- Work task: Pull out from the material below all lines with "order".

*** Supplied material ***

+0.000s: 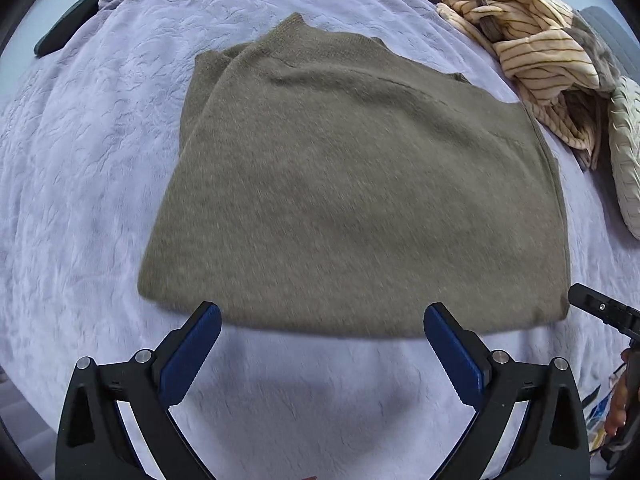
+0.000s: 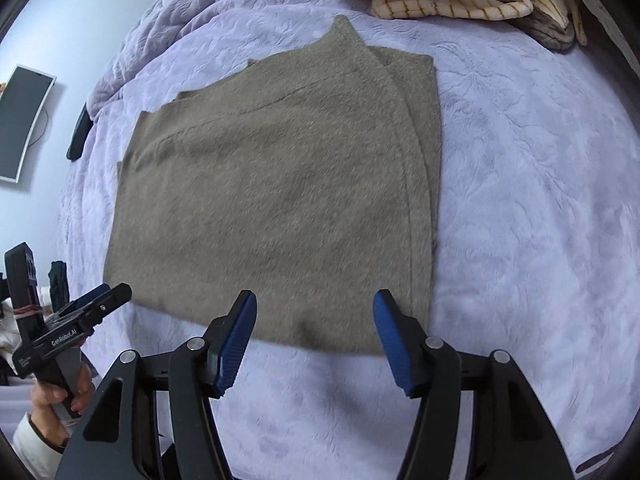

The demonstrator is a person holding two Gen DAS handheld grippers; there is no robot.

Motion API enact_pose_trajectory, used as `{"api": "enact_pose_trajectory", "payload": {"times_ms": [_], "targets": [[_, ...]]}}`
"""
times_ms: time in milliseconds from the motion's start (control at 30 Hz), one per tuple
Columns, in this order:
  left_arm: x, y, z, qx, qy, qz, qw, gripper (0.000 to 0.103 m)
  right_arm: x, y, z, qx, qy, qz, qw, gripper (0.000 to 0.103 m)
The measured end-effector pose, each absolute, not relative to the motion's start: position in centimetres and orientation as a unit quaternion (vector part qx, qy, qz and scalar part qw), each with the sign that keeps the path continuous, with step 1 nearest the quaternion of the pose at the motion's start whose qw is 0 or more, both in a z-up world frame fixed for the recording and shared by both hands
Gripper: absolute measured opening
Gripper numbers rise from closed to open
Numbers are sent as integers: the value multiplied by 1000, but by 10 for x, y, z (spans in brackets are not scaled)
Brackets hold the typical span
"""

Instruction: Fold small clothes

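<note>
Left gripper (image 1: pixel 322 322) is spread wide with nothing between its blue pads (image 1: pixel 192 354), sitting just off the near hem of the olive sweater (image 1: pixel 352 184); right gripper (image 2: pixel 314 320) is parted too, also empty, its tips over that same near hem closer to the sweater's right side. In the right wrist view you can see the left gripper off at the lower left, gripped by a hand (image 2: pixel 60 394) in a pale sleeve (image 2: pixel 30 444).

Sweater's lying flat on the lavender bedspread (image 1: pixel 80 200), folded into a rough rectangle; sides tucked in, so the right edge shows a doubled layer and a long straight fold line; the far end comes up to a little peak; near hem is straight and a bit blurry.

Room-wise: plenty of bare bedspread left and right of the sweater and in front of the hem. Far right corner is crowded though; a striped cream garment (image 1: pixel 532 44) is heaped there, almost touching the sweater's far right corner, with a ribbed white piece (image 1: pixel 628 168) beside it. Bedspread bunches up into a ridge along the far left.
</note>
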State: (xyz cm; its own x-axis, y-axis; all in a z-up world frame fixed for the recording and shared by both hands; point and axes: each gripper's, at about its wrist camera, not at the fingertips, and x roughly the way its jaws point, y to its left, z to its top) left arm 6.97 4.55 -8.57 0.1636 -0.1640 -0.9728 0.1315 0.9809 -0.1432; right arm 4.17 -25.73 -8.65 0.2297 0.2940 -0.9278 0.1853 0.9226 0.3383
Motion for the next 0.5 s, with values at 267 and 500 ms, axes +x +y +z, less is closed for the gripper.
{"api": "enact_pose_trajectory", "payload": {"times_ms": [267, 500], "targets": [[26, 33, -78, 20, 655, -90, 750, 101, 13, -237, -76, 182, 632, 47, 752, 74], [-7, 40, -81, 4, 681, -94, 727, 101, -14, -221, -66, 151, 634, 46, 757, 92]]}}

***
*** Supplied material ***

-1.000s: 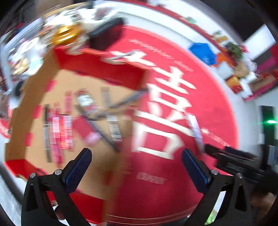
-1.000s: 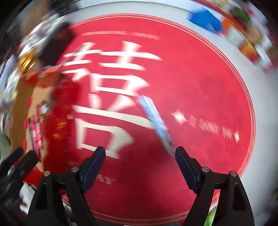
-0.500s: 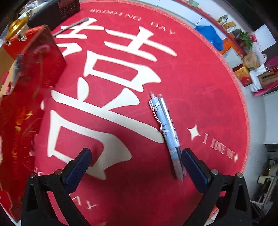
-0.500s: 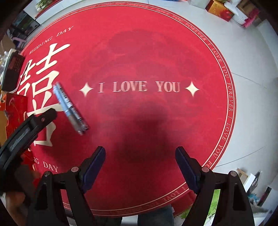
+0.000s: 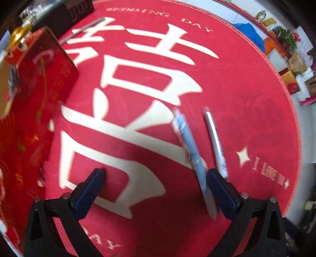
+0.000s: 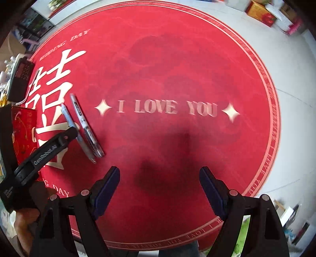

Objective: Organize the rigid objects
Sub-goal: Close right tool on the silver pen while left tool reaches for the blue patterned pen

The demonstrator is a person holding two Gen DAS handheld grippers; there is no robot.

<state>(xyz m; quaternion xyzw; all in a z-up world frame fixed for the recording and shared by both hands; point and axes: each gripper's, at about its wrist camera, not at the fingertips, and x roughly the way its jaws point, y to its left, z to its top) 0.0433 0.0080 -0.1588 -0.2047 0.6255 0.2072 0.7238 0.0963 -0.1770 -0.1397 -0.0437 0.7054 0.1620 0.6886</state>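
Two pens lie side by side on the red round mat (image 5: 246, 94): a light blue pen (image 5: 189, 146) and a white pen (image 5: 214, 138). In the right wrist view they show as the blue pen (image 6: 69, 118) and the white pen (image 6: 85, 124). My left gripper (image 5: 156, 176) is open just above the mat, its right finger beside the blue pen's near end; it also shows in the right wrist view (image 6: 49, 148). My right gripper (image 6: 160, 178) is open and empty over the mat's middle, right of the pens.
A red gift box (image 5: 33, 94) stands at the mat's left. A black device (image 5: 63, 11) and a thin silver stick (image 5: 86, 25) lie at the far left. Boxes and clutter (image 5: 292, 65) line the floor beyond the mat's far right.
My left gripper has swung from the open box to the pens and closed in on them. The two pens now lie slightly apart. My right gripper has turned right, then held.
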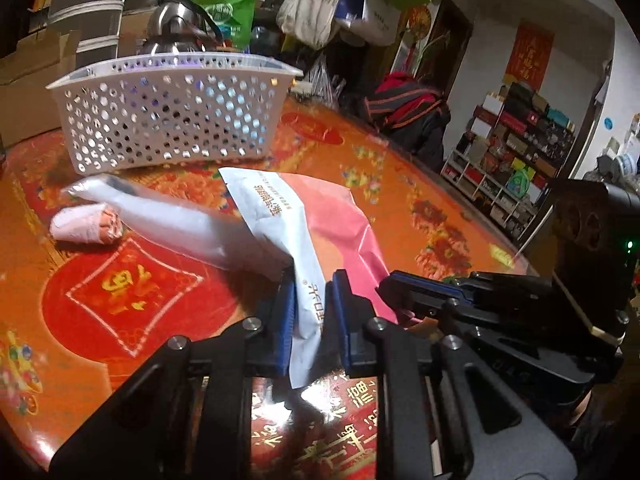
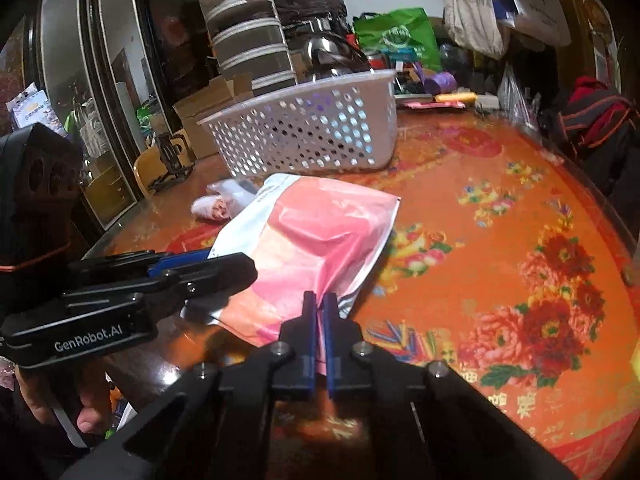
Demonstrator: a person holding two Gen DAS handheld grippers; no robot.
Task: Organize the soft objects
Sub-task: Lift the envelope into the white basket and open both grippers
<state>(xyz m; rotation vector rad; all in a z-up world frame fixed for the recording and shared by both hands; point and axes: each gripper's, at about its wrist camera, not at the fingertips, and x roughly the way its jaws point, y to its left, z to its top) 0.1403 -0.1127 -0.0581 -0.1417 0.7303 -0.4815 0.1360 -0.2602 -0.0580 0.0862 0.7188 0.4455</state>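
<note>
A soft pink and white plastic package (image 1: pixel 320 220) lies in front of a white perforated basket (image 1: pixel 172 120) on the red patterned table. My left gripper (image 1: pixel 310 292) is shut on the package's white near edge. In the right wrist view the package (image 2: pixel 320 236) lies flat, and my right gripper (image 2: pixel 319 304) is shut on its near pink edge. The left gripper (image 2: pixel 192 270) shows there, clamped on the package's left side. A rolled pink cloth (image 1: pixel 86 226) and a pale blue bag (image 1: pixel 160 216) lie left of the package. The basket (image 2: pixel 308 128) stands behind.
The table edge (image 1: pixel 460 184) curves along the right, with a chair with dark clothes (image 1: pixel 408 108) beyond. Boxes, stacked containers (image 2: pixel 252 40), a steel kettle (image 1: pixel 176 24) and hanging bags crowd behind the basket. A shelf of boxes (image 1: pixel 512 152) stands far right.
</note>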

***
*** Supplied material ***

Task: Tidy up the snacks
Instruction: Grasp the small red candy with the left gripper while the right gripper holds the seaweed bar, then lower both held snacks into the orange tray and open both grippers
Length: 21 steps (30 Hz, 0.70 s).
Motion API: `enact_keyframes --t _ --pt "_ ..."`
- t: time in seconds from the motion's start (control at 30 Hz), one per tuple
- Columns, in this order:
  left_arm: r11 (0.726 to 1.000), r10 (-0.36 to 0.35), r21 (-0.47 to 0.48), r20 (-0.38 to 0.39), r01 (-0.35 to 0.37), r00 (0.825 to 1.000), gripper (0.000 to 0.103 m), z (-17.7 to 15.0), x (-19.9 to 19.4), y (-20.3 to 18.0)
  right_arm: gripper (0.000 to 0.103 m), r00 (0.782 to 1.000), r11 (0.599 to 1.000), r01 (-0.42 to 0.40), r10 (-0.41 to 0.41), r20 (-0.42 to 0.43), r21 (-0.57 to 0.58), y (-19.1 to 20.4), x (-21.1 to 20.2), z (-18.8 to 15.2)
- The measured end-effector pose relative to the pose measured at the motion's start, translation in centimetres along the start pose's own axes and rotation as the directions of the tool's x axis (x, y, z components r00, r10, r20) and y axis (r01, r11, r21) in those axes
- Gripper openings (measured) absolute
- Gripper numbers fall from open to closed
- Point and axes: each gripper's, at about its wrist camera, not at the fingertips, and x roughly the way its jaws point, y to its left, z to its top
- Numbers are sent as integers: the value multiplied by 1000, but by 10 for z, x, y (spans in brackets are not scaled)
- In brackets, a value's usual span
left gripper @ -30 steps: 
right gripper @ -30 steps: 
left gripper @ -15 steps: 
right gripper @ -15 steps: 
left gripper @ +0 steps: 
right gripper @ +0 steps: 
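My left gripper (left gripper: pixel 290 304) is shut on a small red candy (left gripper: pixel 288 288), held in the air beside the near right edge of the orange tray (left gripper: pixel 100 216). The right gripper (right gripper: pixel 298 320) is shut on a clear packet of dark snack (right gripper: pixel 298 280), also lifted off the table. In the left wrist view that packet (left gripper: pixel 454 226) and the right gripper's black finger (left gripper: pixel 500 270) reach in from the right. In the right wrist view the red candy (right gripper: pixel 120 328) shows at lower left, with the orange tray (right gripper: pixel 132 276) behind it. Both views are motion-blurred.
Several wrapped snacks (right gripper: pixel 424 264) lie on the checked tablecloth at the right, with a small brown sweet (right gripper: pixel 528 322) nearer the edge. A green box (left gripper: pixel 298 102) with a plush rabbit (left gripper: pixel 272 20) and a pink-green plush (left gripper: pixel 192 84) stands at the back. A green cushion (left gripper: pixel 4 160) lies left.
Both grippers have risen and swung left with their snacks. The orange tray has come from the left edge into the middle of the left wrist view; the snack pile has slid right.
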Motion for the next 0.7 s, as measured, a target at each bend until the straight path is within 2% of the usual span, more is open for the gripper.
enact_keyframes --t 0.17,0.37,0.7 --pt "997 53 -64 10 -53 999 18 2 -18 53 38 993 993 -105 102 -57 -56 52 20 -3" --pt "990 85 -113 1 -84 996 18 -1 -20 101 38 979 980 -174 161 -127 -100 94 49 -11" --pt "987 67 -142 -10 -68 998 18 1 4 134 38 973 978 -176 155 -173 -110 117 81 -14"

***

- Solution for this problem:
Columns, in this order:
- Columns, in this order:

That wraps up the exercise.